George P. Shultz - Later Life

Later Life

George Shultz left office on January 20, 1989, but continues to be a strategist for the Republican Party. He was an advisor for George W. Bush's presidential campaign during the 2000 election, and senior member of the so-called "Vulcans", a group of policy mentors for Bush which also included Dick Cheney, Paul Wolfowitz and Condoleezza Rice. One of his most senior advisors and confidants is former ambassador Charles Hill, who holds dual positions at the Hoover Institution and Yale University. Shultz has been called the father of the "Bush Doctrine", because of his advocacy of preventive war. He generally defends the Bush administration's foreign policy.

After leaving public office in 1989, Shultz became the first prominent Republican to call for the legalization of recreational drugs. He went on to add his signature to an advertisement, published in The New York Times on June 8, 1998, entitled "We believe the global war on drugs is now causing more harm than drug abuse itself." In 2011, he was part of the Global Commission on Drug Policy, which called for a public health and harm reduction approach towards drug use, alongside with other luminaries such as Kofi Annan, Paul Volcker, and George Papandreou.

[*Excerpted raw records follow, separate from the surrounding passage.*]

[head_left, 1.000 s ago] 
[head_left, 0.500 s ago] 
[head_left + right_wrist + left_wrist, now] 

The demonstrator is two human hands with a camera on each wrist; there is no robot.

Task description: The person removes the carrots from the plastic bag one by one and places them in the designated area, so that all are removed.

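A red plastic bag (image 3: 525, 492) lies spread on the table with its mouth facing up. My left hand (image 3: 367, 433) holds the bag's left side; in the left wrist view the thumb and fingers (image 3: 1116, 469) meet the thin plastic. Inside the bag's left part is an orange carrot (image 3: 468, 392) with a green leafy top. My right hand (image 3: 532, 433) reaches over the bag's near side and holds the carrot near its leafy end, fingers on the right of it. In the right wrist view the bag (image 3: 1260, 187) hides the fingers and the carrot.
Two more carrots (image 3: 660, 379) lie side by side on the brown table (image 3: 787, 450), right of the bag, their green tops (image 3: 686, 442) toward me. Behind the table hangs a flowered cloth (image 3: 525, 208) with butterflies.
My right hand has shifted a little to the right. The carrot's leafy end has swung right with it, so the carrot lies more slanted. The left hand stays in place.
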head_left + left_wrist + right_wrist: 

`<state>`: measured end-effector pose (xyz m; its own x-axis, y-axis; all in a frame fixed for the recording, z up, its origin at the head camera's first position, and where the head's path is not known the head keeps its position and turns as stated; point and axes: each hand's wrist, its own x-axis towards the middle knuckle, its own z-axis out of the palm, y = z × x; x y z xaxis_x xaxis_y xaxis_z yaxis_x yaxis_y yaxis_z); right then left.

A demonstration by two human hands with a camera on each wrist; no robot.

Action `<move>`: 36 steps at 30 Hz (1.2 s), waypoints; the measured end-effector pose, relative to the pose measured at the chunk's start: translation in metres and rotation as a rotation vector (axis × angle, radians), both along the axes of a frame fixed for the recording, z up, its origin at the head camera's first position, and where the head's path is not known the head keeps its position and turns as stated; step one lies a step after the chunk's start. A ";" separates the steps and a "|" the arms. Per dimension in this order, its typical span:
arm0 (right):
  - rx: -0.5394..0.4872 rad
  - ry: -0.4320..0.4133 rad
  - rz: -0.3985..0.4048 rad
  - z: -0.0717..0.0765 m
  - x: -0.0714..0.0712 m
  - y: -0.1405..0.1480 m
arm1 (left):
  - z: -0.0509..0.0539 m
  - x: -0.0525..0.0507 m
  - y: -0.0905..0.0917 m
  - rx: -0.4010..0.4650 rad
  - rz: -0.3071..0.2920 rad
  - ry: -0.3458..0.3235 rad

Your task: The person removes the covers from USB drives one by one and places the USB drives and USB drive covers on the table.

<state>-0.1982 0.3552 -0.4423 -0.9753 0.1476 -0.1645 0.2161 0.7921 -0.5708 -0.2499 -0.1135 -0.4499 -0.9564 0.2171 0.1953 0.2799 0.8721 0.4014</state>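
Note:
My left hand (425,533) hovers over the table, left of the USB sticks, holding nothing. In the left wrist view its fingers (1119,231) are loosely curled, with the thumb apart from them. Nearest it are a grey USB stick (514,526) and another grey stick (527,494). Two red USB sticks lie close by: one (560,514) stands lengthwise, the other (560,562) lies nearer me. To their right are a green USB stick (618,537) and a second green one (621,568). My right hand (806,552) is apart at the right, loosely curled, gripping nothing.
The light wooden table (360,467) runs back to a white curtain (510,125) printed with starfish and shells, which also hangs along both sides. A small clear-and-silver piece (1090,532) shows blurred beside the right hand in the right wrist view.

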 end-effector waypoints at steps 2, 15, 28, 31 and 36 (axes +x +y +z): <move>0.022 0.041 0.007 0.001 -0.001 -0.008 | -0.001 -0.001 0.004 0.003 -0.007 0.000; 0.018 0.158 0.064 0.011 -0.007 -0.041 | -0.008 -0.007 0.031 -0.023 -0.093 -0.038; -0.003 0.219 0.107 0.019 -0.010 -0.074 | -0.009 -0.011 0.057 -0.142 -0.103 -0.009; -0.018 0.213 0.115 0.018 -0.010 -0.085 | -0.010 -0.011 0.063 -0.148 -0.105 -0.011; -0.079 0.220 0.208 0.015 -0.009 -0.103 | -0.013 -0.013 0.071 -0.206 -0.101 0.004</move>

In April 1998, Shultz hosted a meeting at which George W. Bush discussed his views with policy experts including Michael Boskin, John Taylor and Condoleezza Rice, who were evaluating possible Republican candidates to run for President in 2000. At the end of the meeting, the group felt they could support a Bush candidacy, and Shultz encouraged him to enter the race.

He also has spoken against the Cuban embargo, calling the policy towards Cuba "insane". He has argued that free trade would help bring down Fidel Castro's regime and that the embargo only helps justify the continued repression in the island.

In August 2003, Shultz was named co-chair (along with Warren Buffett) of California's Economic Recovery Council, an advisory group to the campaign of California gubernatorial candidate Arnold Schwarzenegger.

On January 5, 2006, he participated in a meeting at the White House of former Secretaries of Defense and State, to discuss United States foreign policy with Bush administration officials.

On January 15, 2008, Shultz co-authored an opinion paper published in the Wall Street Journal entitled "Toward a Nuclear-Free World". His co-authors were William Perry, Henry Kissinger and Sam Nunn.

Shultz is the chairman of JPMorgan Chase's International Advisory Council and an honorary director of the Institute for International Economics. He is a member of the Hoover Institution at Stanford University, the Washington Institute for Near East Policy (WINEP) Board of Advisors, the New Atlantic Initiative, the prestigious Mandalay Camp at the Bohemian Grove, the Committee for the Liberation of Iraq, and the Committee on the Present Danger. He is honorary chairman of The Israel Democracy Institute (www.idi.org.il). Shultz formerly served on the board of directors for the Bechtel Corporation, Charles Schwab Corporation, and was a member of the board of directors of Gilead Sciences from January 1996 to December 2005. He is currently a co-chairman of the North American Forum and also serves on the board for Accretive Health.